(TASK BRIEF) Copy each of the records exactly.

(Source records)
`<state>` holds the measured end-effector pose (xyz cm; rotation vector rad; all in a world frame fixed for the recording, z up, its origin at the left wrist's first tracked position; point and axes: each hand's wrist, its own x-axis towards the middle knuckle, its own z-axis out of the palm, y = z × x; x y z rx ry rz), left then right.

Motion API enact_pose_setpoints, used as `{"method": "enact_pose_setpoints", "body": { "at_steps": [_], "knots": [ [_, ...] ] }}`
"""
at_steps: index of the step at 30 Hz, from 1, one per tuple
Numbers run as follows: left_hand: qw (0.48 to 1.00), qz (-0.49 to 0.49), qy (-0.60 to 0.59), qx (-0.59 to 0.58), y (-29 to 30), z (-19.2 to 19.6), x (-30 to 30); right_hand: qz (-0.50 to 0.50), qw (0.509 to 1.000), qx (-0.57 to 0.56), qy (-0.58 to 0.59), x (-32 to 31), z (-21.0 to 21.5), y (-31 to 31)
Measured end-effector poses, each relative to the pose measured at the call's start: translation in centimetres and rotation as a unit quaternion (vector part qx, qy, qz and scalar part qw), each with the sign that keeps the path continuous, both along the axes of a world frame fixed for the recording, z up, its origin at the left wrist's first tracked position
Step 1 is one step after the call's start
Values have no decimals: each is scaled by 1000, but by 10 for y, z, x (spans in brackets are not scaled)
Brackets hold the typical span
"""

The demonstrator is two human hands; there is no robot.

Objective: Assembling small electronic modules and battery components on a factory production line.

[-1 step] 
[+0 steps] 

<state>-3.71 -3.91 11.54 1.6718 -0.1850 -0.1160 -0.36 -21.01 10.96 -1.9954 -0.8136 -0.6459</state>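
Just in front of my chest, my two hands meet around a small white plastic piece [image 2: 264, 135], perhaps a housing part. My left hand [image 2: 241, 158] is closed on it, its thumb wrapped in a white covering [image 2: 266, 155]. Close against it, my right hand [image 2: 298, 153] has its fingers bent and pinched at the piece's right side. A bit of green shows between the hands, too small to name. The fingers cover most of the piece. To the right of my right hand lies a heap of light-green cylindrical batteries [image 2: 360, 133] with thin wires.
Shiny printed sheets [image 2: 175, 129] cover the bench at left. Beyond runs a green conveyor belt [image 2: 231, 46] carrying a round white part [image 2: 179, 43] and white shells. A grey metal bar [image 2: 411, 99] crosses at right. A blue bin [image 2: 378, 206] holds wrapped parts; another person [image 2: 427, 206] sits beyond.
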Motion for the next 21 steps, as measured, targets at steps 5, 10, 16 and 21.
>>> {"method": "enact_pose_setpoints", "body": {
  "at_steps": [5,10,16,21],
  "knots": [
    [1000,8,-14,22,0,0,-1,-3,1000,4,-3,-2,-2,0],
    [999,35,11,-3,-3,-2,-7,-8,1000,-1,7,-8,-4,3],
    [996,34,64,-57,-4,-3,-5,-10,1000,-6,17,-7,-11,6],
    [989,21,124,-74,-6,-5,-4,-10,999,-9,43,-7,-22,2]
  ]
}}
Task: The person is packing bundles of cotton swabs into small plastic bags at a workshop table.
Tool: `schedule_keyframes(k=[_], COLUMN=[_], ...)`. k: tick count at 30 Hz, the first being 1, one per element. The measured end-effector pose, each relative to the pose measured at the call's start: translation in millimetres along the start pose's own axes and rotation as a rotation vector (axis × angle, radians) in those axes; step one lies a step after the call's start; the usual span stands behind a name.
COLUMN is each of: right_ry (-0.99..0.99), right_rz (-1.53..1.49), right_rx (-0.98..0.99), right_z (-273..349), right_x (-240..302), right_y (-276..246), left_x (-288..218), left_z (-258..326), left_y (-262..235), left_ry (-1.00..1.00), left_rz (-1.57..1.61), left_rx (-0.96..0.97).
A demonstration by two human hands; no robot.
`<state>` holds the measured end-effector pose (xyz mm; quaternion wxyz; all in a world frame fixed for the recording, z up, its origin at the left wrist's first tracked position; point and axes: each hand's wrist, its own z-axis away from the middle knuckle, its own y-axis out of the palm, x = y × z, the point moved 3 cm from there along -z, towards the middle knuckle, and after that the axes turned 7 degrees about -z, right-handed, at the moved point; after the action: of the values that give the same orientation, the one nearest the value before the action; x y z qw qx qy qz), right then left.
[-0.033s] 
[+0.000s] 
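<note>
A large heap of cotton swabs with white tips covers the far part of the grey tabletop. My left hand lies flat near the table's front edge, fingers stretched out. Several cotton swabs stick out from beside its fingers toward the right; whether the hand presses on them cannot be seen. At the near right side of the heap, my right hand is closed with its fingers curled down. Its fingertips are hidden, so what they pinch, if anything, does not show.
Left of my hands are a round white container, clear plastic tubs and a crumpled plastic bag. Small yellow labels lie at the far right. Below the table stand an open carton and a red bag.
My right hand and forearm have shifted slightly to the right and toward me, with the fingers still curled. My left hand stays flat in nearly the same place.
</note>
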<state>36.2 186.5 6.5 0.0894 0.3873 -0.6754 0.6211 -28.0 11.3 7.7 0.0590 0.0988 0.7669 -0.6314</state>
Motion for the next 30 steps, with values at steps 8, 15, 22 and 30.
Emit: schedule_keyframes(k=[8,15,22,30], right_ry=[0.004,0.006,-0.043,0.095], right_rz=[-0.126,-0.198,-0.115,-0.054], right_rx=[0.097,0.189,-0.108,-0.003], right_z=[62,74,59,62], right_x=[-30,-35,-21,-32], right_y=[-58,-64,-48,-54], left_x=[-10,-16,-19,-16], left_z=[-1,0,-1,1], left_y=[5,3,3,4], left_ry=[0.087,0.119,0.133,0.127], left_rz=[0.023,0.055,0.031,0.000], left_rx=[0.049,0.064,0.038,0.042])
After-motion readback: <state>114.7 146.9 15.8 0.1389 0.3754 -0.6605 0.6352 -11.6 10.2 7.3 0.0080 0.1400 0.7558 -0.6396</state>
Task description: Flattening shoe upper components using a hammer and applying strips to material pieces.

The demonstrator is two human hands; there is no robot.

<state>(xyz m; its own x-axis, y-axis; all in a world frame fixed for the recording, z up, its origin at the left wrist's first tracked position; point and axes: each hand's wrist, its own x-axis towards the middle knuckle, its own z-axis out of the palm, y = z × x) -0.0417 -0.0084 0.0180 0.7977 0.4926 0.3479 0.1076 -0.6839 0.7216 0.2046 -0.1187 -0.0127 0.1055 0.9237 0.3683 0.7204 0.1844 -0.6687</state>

(RESULT OF THIS EXERCISE)
`<state>` holds the measured end-effector pose (xyz cm; rotation vector rad; all in a world frame fixed for the recording, z up, its origin at the left wrist's first tracked position; point and axes: each hand's wrist, its own x-axis towards the middle knuckle, its own z-axis out of the palm, y = z × x; x y z rx ry rz), left then right.

Motion API enact_pose_setpoints, used as `{"method": "enact_pose_setpoints", "body": { "at_steps": [_], "knots": [ [_, ...] ] }}`
"""
at_steps: index of the step at 30 Hz, from 1, one per tuple
Numbers run as follows: left_hand: qw (0.48 to 1.00), qz (-0.49 to 0.49), qy (-0.60 to 0.59), qx (-0.59 to 0.58), y (-29 to 30), z (-19.2 to 19.6), x (-30 to 30); right_hand: qz (-0.50 to 0.50), qw (0.509 to 1.000), qx (-0.57 to 0.56), qy (-0.58 to 0.59), x (-32 to 31), z (-21.0 to 21.5), y (-31 to 31)
Measured end-effector poses, each relative to the pose measured at the call's start: translation in centimetres and rotation as a unit quaternion (vector part qx, qy, qz and scalar part qw), each with the sign that keeps the path continuous, both along the axes of a world frame fixed for the recording, z up, its origin at the left wrist's first tracked position
Step 1 is one step after the call's start
Values have no decimals: each is scaled by 1000, but by 10 for y, z, x (spans in brackets are not scaled)
Brackets hold the typical span
"""

The demonstrator is two human hands; there is no robot.

Objective: Assembling small electronic modules and battery components on a factory production line.

[-1 step] 
[+0 steps] 

<state>-3.71 -3.91 11.54 1.6718 -0.1850 -0.1160 -0.36 -21.01 10.96 -1.9954 -0.8136 -0.6459</state>
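Just in front of my chest, my two hands meet around a small white plastic piece [image 2: 264, 135], perhaps a housing part. My left hand [image 2: 241, 158] is closed on it, its thumb wrapped in a white covering [image 2: 266, 155]. Close against it, my right hand [image 2: 298, 153] has its fingers bent and pinched at the piece's right side. A bit of green shows between the hands, too small to name. The fingers cover most of the piece. To the right of my right hand lies a heap of light-green cylindrical batteries [image 2: 360, 133] with thin wires.
Shiny printed sheets [image 2: 175, 129] cover the bench at left. Beyond runs a green conveyor belt [image 2: 231, 46] carrying a round white part [image 2: 179, 43] and white shells. A grey metal bar [image 2: 411, 99] crosses at right. A blue bin [image 2: 378, 206] holds wrapped parts; another person [image 2: 427, 206] sits beyond.
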Motion for the next 21 steps, as measured, targets at steps 5, 10, 16 and 21.
>>> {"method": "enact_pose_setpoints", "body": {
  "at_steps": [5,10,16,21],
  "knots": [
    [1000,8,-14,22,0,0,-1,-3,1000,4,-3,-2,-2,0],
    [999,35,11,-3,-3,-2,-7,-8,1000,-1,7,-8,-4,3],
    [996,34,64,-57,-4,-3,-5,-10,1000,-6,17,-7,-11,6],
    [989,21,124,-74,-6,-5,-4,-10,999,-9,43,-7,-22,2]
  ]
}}
Task: The person is packing bundles of cotton swabs into small plastic bags at a workshop table.
Tool: `schedule_keyframes(k=[_], COLUMN=[_], ...)`. k: tick count at 30 Hz, the first being 1, one per element. The measured end-effector pose, each relative to the pose measured at the call's start: translation in millimetres along the start pose's own axes and rotation as a rotation vector (axis × angle, radians) in those axes; step one lies a step after the call's start; the usual span stands behind a name.
COLUMN is each of: right_ry (-0.99..0.99), right_rz (-1.53..1.49), right_rx (-0.98..0.99), right_z (-273..349), right_x (-240..302), right_y (-276..246), left_x (-288..218), left_z (-258..326), left_y (-262..235), left_ry (-1.00..1.00), left_rz (-1.57..1.61), left_rx (-0.96..0.97).
A demonstration by two human hands; no robot.
`<state>` holds the measured end-effector pose (xyz mm; quaternion wxyz; all in a world frame fixed for the recording, z up, its origin at the left wrist's first tracked position; point and axes: each hand's wrist, its own z-axis away from the middle knuckle, its own y-axis out of the palm, x = y × z, the point moved 3 cm from there along -z, towards the middle knuckle, and after that the axes turned 7 degrees about -z, right-handed, at the moved point; after the action: of the values that give the same orientation, the one nearest the value before the action; x y z qw qx qy qz), right then left.
[-0.033s] 
[+0.000s] 
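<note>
A large heap of cotton swabs with white tips covers the far part of the grey tabletop. My left hand lies flat near the table's front edge, fingers stretched out. Several cotton swabs stick out from beside its fingers toward the right; whether the hand presses on them cannot be seen. At the near right side of the heap, my right hand is closed with its fingers curled down. Its fingertips are hidden, so what they pinch, if anything, does not show.
Left of my hands are a round white container, clear plastic tubs and a crumpled plastic bag. Small yellow labels lie at the far right. Below the table stand an open carton and a red bag.
My right hand and forearm have shifted slightly to the right and toward me, with the fingers still curled. My left hand stays flat in nearly the same place.
</note>
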<state>36.2 186.5 6.5 0.0894 0.3873 -0.6754 0.6211 -28.0 11.3 7.7 0.0590 0.0988 0.7669 -0.6314</state>
Motion for the next 30 steps, with values at steps 8, 15, 22 and 30.
Emit: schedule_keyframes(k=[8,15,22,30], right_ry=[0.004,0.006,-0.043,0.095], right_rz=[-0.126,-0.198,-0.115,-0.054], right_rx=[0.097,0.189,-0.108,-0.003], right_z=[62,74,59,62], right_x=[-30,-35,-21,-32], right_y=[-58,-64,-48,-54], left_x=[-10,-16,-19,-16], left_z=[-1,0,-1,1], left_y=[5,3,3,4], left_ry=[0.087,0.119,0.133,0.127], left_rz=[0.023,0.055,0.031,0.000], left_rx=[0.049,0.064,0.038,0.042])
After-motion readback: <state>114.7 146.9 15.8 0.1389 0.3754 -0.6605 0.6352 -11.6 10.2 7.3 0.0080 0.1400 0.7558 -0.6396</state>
Task description: Flattening shoe upper components using a hammer and applying strips to material pieces.

The demonstrator is two human hands; there is no robot.

<state>(xyz m; its own x-axis, y-axis; all in a world frame fixed for the recording, z up, its origin at the left wrist's first tracked position; point and axes: each hand's wrist, its own x-axis towards the middle knuckle, its own z-axis out of the palm, y = z × x) -0.0417 -0.0084 0.0180 0.7977 0.4926 0.3479 0.1076 -0.6839 0.7216 0.2046 -0.1187 -0.0127 0.1055 0.9237 0.3683 0.7204 0.1844 -0.6687</state>

The given answer completes the exercise.